== YOUR OBJECTIVE ==
All lines below between the line with "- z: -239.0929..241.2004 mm" and the line with "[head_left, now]", including both, must be copied exactly, and the pictures must be omitted.

== DATA SHOWN ==
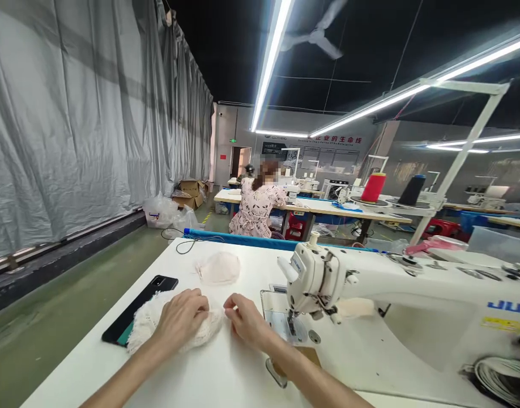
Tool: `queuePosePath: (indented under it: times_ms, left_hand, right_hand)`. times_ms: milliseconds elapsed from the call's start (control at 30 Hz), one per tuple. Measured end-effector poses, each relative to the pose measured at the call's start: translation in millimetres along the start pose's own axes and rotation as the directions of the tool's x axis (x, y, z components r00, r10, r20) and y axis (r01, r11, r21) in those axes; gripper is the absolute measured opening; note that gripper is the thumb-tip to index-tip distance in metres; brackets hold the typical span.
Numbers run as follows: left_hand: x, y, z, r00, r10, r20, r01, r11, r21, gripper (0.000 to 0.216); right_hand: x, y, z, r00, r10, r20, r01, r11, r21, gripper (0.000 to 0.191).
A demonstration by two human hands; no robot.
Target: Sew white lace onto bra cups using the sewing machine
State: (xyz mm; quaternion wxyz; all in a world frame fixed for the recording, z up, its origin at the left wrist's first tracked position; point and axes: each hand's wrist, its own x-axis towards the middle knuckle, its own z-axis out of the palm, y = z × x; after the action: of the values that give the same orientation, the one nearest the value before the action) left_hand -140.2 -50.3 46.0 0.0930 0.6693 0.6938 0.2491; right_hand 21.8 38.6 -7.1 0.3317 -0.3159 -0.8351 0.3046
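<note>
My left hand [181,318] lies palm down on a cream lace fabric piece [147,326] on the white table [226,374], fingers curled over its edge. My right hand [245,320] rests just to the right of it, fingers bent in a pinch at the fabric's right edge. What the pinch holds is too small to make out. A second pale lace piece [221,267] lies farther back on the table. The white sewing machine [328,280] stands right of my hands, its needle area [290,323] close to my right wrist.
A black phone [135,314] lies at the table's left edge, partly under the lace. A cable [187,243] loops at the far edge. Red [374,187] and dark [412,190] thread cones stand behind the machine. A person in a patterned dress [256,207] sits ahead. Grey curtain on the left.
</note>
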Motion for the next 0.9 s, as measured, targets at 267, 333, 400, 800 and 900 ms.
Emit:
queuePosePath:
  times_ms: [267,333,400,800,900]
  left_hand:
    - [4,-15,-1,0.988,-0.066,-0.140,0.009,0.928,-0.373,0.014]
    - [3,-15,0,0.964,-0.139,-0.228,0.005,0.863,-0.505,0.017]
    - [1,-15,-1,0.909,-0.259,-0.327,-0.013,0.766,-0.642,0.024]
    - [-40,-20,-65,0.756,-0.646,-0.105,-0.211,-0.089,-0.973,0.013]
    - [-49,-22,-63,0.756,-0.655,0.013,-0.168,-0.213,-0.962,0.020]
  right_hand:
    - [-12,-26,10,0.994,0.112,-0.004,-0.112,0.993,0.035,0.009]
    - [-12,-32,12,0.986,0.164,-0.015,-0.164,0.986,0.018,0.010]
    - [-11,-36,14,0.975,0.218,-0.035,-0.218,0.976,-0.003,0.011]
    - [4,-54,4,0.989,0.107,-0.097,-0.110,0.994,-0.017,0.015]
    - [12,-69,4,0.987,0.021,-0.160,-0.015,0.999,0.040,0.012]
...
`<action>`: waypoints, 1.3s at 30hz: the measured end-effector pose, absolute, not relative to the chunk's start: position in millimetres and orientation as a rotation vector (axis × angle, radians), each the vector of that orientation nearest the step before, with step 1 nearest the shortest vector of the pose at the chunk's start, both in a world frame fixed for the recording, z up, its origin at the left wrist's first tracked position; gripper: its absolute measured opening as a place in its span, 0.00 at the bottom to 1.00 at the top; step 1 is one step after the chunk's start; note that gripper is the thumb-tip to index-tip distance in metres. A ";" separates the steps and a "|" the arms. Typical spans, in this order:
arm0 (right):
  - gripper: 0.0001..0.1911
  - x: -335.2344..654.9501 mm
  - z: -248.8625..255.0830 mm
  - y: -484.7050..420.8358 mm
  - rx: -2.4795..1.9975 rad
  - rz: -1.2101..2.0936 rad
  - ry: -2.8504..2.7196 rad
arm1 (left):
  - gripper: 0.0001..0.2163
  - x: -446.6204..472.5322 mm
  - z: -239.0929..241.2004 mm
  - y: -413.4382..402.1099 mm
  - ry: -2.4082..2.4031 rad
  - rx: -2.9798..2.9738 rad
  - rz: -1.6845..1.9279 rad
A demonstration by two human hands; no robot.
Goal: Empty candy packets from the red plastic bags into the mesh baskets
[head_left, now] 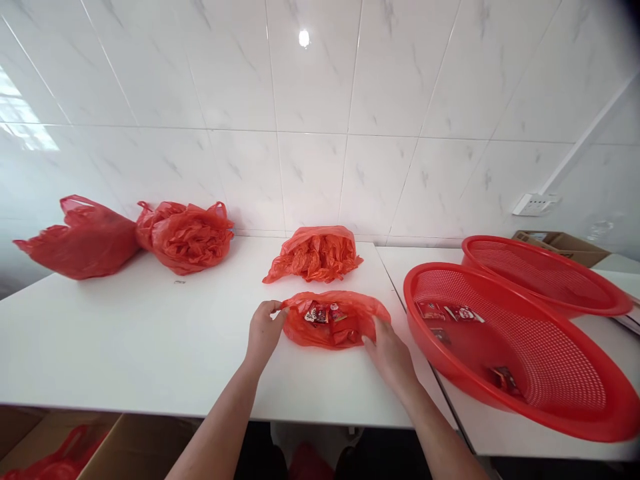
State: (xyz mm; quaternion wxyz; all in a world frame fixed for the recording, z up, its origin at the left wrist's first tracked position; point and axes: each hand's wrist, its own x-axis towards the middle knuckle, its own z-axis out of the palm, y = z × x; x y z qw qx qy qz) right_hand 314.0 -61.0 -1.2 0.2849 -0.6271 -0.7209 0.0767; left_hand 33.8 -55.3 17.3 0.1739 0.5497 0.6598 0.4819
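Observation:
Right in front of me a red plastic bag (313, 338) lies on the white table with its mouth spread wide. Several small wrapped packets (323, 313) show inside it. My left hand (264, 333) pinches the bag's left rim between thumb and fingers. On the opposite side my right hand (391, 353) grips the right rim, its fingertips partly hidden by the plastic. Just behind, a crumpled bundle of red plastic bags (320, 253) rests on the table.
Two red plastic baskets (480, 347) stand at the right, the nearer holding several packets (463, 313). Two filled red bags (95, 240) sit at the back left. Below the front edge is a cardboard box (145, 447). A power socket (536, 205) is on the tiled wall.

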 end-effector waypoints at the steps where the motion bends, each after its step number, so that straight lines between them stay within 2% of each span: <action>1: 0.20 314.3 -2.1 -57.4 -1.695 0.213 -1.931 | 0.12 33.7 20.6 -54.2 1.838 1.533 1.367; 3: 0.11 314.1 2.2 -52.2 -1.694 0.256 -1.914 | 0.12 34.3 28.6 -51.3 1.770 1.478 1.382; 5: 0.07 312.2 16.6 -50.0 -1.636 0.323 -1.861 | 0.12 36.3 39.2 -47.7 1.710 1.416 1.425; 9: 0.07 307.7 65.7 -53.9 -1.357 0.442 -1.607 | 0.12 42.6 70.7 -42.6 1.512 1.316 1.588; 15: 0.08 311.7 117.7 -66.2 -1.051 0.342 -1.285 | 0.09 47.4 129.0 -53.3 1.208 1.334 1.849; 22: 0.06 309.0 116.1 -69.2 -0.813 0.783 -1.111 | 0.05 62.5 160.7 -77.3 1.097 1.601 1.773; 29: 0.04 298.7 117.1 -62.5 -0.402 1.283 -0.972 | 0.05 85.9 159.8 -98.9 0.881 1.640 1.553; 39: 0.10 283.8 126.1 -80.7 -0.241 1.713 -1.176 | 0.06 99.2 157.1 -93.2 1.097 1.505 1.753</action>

== SOLUTION FOR THIS PROBLEM ==
  - z: -239.0929..241.2004 mm
  - y: -413.4382..402.1099 mm
  - ry: -2.4082..2.4031 rad
  - rx: -2.9798..2.9738 rad
  - rz: -1.6845..1.9279 rad
A demonstration by two human hands; no robot.
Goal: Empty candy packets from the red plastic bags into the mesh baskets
[head_left, now] 

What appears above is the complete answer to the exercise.